-------- Records for this task --------

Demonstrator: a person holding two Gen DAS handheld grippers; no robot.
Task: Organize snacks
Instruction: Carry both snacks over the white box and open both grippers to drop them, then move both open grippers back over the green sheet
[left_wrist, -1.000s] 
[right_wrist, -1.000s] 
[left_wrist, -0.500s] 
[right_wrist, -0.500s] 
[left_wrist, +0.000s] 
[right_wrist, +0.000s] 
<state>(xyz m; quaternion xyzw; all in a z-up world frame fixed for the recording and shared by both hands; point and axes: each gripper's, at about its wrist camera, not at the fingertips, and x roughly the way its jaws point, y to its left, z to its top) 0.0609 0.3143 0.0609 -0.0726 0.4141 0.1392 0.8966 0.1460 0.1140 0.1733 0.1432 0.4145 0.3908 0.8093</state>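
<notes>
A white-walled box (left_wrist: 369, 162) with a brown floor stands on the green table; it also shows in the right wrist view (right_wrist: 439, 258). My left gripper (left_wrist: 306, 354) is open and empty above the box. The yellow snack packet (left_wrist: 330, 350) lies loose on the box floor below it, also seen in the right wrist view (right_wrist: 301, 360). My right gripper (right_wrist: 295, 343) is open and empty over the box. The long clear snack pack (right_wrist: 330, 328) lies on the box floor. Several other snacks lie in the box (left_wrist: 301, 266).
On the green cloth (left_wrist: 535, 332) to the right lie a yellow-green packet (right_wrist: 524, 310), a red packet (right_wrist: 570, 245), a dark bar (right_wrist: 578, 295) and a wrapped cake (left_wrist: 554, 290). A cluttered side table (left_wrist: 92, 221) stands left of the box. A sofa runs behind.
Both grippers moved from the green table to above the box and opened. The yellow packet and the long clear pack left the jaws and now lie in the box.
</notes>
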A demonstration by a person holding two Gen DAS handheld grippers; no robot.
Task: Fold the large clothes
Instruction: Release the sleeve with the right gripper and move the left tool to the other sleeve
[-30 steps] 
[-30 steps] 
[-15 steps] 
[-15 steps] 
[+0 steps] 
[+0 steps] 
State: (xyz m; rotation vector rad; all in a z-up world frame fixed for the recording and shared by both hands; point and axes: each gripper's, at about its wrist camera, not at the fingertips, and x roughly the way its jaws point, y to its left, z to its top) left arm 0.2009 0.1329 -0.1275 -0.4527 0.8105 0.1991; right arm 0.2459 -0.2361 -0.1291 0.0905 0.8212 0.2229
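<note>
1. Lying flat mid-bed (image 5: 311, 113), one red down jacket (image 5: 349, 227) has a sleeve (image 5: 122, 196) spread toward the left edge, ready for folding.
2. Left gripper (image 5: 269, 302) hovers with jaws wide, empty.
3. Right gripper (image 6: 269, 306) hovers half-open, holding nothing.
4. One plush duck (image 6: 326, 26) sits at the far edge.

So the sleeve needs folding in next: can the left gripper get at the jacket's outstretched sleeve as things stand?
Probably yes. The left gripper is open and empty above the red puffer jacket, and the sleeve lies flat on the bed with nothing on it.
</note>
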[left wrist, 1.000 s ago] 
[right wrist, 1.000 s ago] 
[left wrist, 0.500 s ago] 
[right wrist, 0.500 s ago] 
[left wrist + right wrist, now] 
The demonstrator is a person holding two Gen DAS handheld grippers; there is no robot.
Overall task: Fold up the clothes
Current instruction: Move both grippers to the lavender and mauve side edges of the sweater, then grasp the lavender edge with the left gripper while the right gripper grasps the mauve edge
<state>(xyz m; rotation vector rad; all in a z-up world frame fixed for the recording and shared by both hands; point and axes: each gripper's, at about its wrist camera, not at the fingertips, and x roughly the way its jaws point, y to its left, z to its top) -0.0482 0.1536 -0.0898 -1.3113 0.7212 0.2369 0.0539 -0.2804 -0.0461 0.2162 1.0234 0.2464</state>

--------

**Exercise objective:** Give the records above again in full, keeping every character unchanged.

**Task result:**
Demonstrator: a person holding two Gen DAS handheld grippers; no robot.
Task: Organize snacks
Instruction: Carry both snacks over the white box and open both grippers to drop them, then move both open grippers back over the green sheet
[left_wrist, -1.000s] 
[right_wrist, -1.000s] 
[left_wrist, -0.500s] 
[right_wrist, -0.500s] 
[left_wrist, +0.000s] 
[right_wrist, +0.000s] 
<state>(xyz m; quaternion xyzw; all in a z-up world frame fixed for the recording and shared by both hands; point and axes: each gripper's, at about its wrist camera, not at the fingertips, and x roughly the way its jaws point, y to its left, z to its top) 0.0609 0.3143 0.0609 -0.0726 0.4141 0.1392 0.8966 0.1460 0.1140 0.1733 0.1432 0.4145 0.3908 0.8093</state>
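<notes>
A white-walled box (left_wrist: 369, 162) with a brown floor stands on the green table; it also shows in the right wrist view (right_wrist: 439, 258). My left gripper (left_wrist: 306, 354) is open and empty above the box. The yellow snack packet (left_wrist: 330, 350) lies loose on the box floor below it, also seen in the right wrist view (right_wrist: 301, 360). My right gripper (right_wrist: 295, 343) is open and empty over the box. The long clear snack pack (right_wrist: 330, 328) lies on the box floor. Several other snacks lie in the box (left_wrist: 301, 266).
On the green cloth (left_wrist: 535, 332) to the right lie a yellow-green packet (right_wrist: 524, 310), a red packet (right_wrist: 570, 245), a dark bar (right_wrist: 578, 295) and a wrapped cake (left_wrist: 554, 290). A cluttered side table (left_wrist: 92, 221) stands left of the box. A sofa runs behind.
Both grippers moved from the green table to above the box and opened. The yellow packet and the long clear pack left the jaws and now lie in the box.
</notes>
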A demonstration by a person holding two Gen DAS handheld grippers; no robot.
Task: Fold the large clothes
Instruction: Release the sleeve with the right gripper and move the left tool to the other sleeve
[-30 steps] 
[-30 steps] 
[-15 steps] 
[-15 steps] 
[+0 steps] 
[+0 steps] 
State: (xyz m; rotation vector rad; all in a z-up world frame fixed for the recording and shared by both hands; point and axes: each gripper's, at about its wrist camera, not at the fingertips, and x roughly the way its jaws point, y to its left, z to its top) left arm 0.2009 0.1329 -0.1275 -0.4527 0.8105 0.1991; right arm 0.2459 -0.2361 -0.1291 0.0905 0.8212 0.2229
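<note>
1. Lying flat mid-bed (image 5: 311, 113), one red down jacket (image 5: 349, 227) has a sleeve (image 5: 122, 196) spread toward the left edge, ready for folding.
2. Left gripper (image 5: 269, 302) hovers with jaws wide, empty.
3. Right gripper (image 6: 269, 306) hovers half-open, holding nothing.
4. One plush duck (image 6: 326, 26) sits at the far edge.

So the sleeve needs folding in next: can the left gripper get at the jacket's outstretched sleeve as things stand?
Probably yes. The left gripper is open and empty above the red puffer jacket, and the sleeve lies flat on the bed with nothing on it.
</note>
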[left wrist, 1.000 s ago] 
[right wrist, 1.000 s ago] 
[left wrist, 0.500 s ago] 
[right wrist, 0.500 s ago] 
[left wrist + right wrist, now] 
The demonstrator is a person holding two Gen DAS handheld grippers; there is no robot.
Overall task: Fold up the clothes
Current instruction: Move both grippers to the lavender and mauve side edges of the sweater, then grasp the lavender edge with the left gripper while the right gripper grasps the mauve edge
<state>(xyz m; rotation vector rad; all in a z-up world frame fixed for the recording and shared by both hands; point and axes: each gripper's, at about its wrist camera, not at the fingertips, and x roughly the way its jaws point, y to its left, z to its top) -0.0482 0.1536 -0.0898 -1.3113 0.7212 0.2369 0.0539 -0.2804 -0.0461 0.2162 1.0234 0.2464</state>

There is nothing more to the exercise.